Status
Current state: Adopted
Discussion thread: here
JIRA: here
Please keep the discussion on the mailing list rather than commenting on the wiki (wiki discussions get unwieldy fast).
Motivation
This KIP is aimed to extend current Consumer Group Reset Offset tooling (implemented by KIP-122[1]) for Kafka Streams applications.
Currently `kafka-streams-application-reset` only supports returning to the earliest offset on input topics. But `kafka-consumer-groups` `reset-offsets` tool support more options detailed in KIP-122.
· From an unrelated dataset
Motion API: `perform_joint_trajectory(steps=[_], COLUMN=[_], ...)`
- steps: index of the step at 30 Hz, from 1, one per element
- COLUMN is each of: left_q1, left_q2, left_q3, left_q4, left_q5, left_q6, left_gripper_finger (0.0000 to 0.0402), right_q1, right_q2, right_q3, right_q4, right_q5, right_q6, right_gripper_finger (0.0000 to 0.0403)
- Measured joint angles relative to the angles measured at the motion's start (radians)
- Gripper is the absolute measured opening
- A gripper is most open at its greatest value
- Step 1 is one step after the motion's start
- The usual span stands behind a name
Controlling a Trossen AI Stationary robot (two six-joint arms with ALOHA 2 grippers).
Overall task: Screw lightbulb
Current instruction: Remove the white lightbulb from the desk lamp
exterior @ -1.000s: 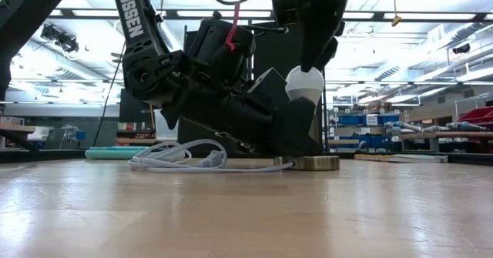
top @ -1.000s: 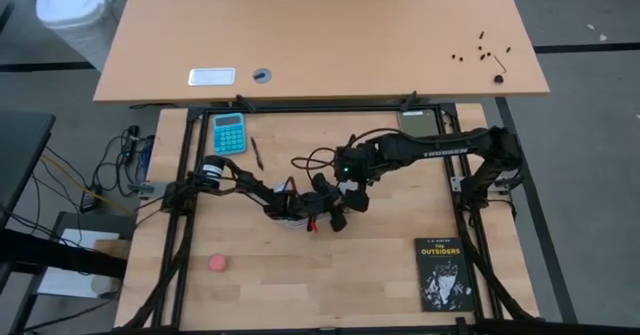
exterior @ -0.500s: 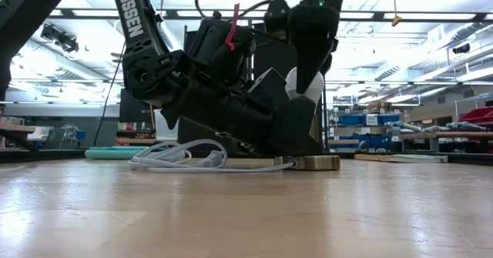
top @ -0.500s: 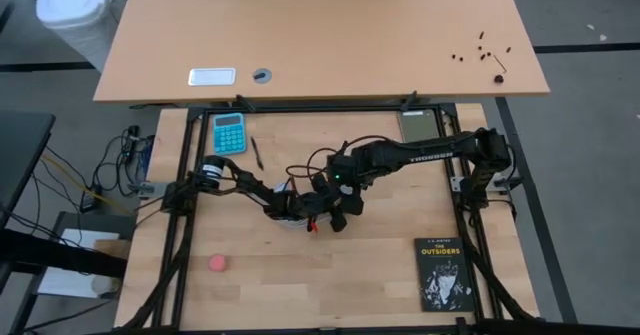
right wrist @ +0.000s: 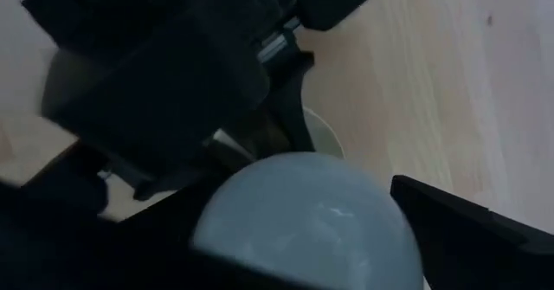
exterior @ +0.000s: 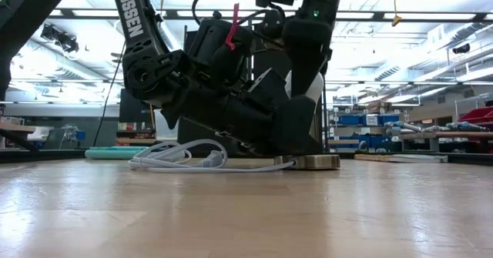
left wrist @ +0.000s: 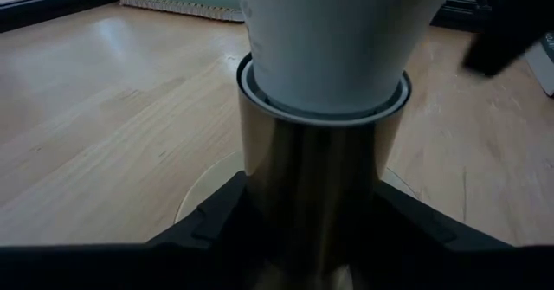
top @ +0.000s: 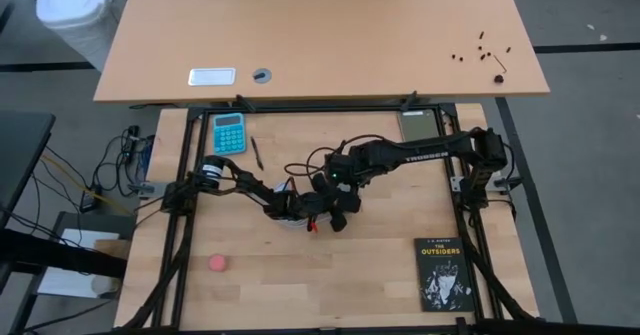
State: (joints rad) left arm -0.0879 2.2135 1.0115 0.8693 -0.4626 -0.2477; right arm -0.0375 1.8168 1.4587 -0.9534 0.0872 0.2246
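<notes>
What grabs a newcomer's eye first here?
The two arms tangled at mid-table: the left end effector clamps the brass socket stem, while the right end effector sits over the white bulb standing in it. Next, bright things around them: a teal calculator at the back left, a pink ball at the front left, and a black book at the front right.

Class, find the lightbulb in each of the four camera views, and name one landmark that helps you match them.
High view: hidden under the two hands at table centre.
Low view: lightbulb, a white sliver at centre, behind the dark arms.
Left wrist view: large white cone at top centre, seated in the socket.
Right wrist view: pale dome at bottom centre.
Shared landmark: the socket.
</notes>
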Motion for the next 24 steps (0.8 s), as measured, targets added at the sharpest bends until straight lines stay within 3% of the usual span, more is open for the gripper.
perform_joint_trajectory(steps=[10, 24], left_q1=[0.000, 0.000], left_q2=[0.000, 0.000], left_q3=[-0.001, -0.001], left_q4=[-0.002, -0.001], left_q5=[-0.004, -0.004], left_q6=[0.000, -0.004], left_gripper_finger=[0.0188, 0.0188], right_q1=[-0.028, -0.031], right_q2=[-0.001, -0.001], right_q3=[-0.063, -0.064], right_q4=[0.048, 0.080], right_q5=[-0.040, -0.075], right_q6=[0.007, -0.019], right_gripper_finger=[0.0341, 0.0250])
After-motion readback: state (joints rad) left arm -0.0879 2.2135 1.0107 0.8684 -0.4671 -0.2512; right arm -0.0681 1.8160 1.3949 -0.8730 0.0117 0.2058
This KIP is considering include current `reset-offsets` scenarios on `kafka-streams-application-reset` to have more options over input-topics offsets.
Public Interfaces
"kafka-streams-application-reset" supports the current features[2]:
- for any specified input topic, it resets all offsets to zero
- for any specified intermediate topic, seeks to the end for all partitions
- for all internal topic
3.1. resets all offsets to zero
3.2. deletes the topic
This KIP is considering adding these options:
Scenarios
Only one scenario should be defined for `input-topics` to proceed with the execution. If not,`to-earliest` will be used by default.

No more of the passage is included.